--- Stored data ---

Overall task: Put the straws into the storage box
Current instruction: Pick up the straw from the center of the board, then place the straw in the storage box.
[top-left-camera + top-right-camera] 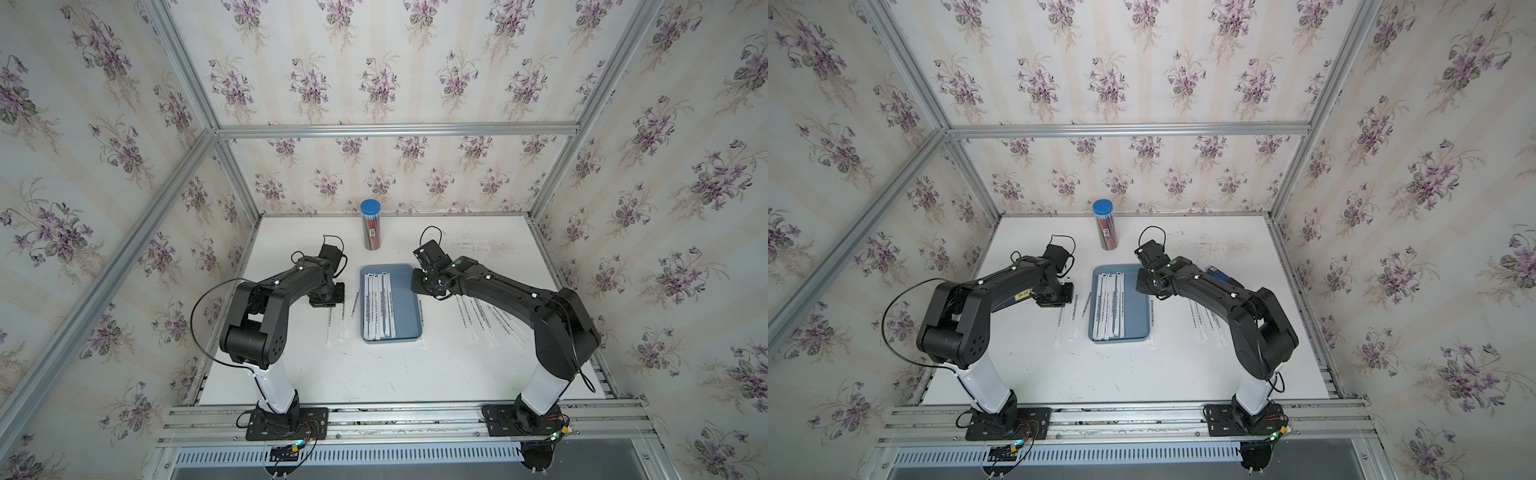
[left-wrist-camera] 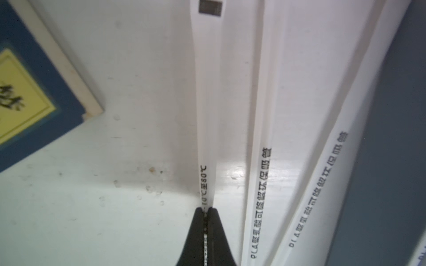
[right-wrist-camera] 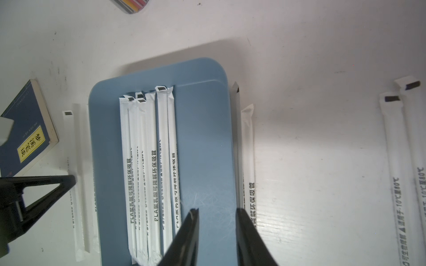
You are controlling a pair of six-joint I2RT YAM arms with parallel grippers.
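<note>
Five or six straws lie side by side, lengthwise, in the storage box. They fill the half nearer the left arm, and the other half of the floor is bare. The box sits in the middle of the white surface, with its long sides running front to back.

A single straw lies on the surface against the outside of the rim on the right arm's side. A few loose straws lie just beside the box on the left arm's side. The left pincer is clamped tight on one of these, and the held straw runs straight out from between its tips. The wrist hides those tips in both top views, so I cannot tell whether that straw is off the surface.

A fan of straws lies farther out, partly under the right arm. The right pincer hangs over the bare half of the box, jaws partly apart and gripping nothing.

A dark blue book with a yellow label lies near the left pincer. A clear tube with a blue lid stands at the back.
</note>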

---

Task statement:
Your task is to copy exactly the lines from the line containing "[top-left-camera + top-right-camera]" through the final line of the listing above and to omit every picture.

Task result:
[top-left-camera + top-right-camera] 
[left-wrist-camera] 
[right-wrist-camera] 
You are controlling a pair of six-joint I2RT YAM arms with parallel grippers.
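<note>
Five or six straws lie side by side, lengthwise, in the storage box. They fill the half nearer the left arm, and the other half of the floor is bare. The box sits in the middle of the white surface, with its long sides running front to back.

A single straw lies on the surface against the outside of the rim on the right arm's side. A few loose straws lie just beside the box on the left arm's side. The left pincer is clamped tight on one of these, and the held straw runs straight out from between its tips. The wrist hides those tips in both top views, so I cannot tell whether that straw is off the surface.

A fan of straws lies farther out, partly under the right arm. The right pincer hangs over the bare half of the box, jaws partly apart and gripping nothing.

A dark blue book with a yellow label lies near the left pincer. A clear tube with a blue lid stands at the back.
</note>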

The output is finished, and nothing else is needed.